Stephen Graham Jones, whose Feb. 3 talk is titled “Being Indian is Not a Superpower,” is the Ivena Baldwin Professor of English. He received his PhD in Creative Writing (Fiction) from Florida State University in 1998, and came to in 2008. At that time, he had five novels and one story collection published. 

Since then he's published 11 more novels, five more story collections, and some novellas and comic books and chap books, and he's currently got “north of 300 stories” published. He has been an NEA recipient, has won the Texas Institute of Letters Award for Fiction, the Independent Publishers Award for Multicultural Fiction, a Bram Stoker Award, four This is Horror Awards, and he’s been a finalist for the Shirley Jackson Award, the World Fantasy Award, the Wonderland Book Award, and the Colorado Book Award. 

He’s also made Bloody Disgusting’s Top Ten Horror Novels, and will soon receive the Western Literature Association's Distinguished Achievement Award. At Boulder he's won the Carolyn Woodward Pope Prize for Faculty Publication, the Boulder Faculty Assembly Excellence in Research Award, and the Kayden Book Award, and he's a faculty affiliate with the Center for Native American and Indigenous Studies, the Center for the American West, and the Department of Ethnic Studies. 

Aside from teaching fiction and screenwriting workshops, Jones teaches courses on comic books, the haunted house, the slasher, the zombie and the werewolf. His fiction navigates the spaces between the commercial and the literary, often using the tropes of horror and fantasy and science fiction and the western and noir in unconventional ways. He says he's not running out of stories anytime soon, either. 


Kenneth P. Wright Jr., whose talk is titled “Sleep for Optimal Health and Performance,” is a professor in the Department of Integrative Physiology and the director of the Sleep and Chronobiology Laboratory at -Boulder. 

Wright received a BS in psychology from the University of Arizona (1990) and a PhD in Behavioral Neuroscience from Bowling Green State University (1996). Following postdoctoral training in the Division of Sleep Medicine at Harvard Medical School and Brigham and Women’s Hospital, he served on the faculty at Harvard Medical School prior to joining the faculty at Boulder in 2002.

Wright has more than 25 years of experience in sleep and circadian research, has led individual and multicenter/transdisciplinary team projects, and has participated in multicenter clinical trials. His research aims to understand the physiology of sleep and circadian rhythms in humans and the health and safety consequences of sleep and circadian disruption—such as, metabolic dysregulation, impaired cognition, and compromised performance. 

Wright’s research also explores strategies to promote sleep, enhance alertness and maintain health and safety when sleep and circadian rhythms are challenged, as well as treatment strategies for patients with sleep and circadian related disorders. 

He is a frequently invited speaker and media contact and has published more than 115 peer-reviewed articles.

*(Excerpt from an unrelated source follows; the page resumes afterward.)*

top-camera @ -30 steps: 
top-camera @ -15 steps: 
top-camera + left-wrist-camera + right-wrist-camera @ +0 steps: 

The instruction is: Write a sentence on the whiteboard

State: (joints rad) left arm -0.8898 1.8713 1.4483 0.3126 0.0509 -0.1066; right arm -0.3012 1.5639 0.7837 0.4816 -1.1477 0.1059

Wright manages a large undergraduate, graduate and postgraduate training program in sleep and circadian physiology at Boulder.

Wright has served in leadership, consulting, and advisory roles for government, professional, community, and commercial stakeholders, such as, the Sleep Disorders Research Advisory Board of the National Institutes of Health, National Heart, Lung, and Blood Institute, and the Board of Directors of the Sleep Research Society. He also serves as a reviewer for numerous national and international granting agencies and scientific journals.


Robert Pasnau has taught in the Department of Philosophy since 1999. His research concentrates on the history of philosophy, particularly the end of the Middle Ages and the beginnings of the modern era. 

He is the editor of the Cambridge History of Medieval Philosophy and of Oxford Studies in Medieval Philosophy. His most recent book, After Certainty: A History of Our Epistemic Ideals and Illusions (OUP 2017), is based on his Isaiah Berlin Lectures, delivered at Oxford University in 2014. 

Pasnau is the founding director of the Benson Center for the Study of Western Civilization.